Oncology was interesting, but the main issue during the week was the overworked state of the dietitians. They obviously cannot control the number of people who are referred to the department, and must see new referrals within 2 days, but they must also review existing patients according to a system of priorities. Last week, with holidays and lieu time off, there weren't enough people to cover, especially when slowed down by two students tagging along and getting in the way.
The different dietitians manage this state of stress in different ways, but let's just say I didn't have a great week. There were some highlights, though, and I completed three supervised consultations, which is quite an achievement. One patient also agreed to be my case study. I am now half way through this placement, and surviving. I will be very glad when it is over.
The most interesting aspect of the week in cancer was finding out how radiotherapy in the Head and Neck department is managed. A multidisciplinary team (MDT) reviews the scans and history with a surgeon, chemotherapist, radiotherapist, radiographer, clinical specialist nurse and others, and devise a plan of action: radical or palliative surgery, chemo or radiotherapy. I have observed two of these meetings, and the quality of the online scans (projected onto a screen) and the interpretation of them is a wonder to behold.

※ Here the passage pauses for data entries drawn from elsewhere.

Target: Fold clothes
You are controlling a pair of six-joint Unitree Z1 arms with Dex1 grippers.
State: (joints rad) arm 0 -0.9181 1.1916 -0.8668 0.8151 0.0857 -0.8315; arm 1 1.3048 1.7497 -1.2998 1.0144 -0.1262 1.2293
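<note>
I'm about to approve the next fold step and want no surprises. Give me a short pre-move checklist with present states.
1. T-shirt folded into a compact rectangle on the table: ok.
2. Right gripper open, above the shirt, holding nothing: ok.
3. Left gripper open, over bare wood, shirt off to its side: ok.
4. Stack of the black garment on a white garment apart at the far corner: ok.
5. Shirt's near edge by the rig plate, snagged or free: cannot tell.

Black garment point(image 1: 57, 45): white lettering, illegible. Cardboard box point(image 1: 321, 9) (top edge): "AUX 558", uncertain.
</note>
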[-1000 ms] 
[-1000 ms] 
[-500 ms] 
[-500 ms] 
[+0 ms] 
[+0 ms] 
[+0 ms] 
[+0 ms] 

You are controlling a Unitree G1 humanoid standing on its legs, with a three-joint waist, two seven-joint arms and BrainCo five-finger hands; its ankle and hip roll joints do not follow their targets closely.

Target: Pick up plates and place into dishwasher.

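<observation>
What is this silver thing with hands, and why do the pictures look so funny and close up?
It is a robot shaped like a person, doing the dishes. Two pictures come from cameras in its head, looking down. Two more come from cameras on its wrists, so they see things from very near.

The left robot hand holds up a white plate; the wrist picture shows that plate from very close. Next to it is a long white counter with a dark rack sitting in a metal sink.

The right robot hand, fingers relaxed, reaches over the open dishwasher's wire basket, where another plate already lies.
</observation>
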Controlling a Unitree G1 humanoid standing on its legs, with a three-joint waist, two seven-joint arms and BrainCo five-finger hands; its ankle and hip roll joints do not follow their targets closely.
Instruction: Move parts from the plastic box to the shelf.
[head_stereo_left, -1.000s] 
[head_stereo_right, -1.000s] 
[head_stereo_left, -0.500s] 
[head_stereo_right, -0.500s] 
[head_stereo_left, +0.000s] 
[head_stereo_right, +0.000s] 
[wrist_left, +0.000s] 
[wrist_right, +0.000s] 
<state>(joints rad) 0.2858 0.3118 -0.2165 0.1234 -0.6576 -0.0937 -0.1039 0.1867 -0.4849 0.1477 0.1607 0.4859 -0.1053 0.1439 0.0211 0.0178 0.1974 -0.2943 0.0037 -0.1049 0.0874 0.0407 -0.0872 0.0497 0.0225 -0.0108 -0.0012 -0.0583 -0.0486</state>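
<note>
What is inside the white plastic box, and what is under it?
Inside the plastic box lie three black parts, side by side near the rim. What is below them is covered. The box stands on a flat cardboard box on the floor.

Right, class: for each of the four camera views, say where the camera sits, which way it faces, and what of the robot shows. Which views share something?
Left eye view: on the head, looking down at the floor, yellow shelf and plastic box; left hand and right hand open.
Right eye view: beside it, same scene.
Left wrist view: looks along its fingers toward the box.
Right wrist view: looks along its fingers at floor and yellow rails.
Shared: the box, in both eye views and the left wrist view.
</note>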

The team then sees the patients and explains the clinical situation and their proposed treatment, and the patient is asked to consent. If radiotherapy is to take place, the next step is to construct a mask to go over the head and chest to immobilise the patient while treatment is delivered, to ensure exact targeting to the tumour. The mask starts off flat with small holes, is put in a warm bath for three minutes which softens it to the texture of soft chewing gum. When it is then placed over the patient, the plastic stretches and the holes expand to a wide mesh as it is moulded to the exact shape of the face, neck and chest, as it hardens.
The whole process of making the mask took about an hour, then the completed mask and patient move to a different room where the mask is marked up very accurately and a CT scan done so that the treatment can be planned very precisely in relation to the reference points on the mask.
The role of the dietitian in oncology of Head and Neck is vital, because most people will have trouble eating at some point - either because the site of the tumour encroaches vital spaces (e.g. the mouth or oesophagus), or because of the effects of the treatment. Both chemotherapy and radiotherapy produce unpleasant gastro-intestinal symptoms: nausea, vomiting, loss of appetite, and often inflammation in mouth and oesophagus (mucositis). It is important to try to maintain the nutritional status of the patient, not only because it will help recovery if enough nutrients are available to the body, but also so the mask fits. If someone loses a lot of weight, the mask may become loose and have to be re-done, because accuracy of positioning within the treatment field is crucial.
The routine of mainly one specialty area per week is about to be broken as the obesity dietitian is away for my obesity week - but that will give me time to work on the presentation and the case study that I need to prepare.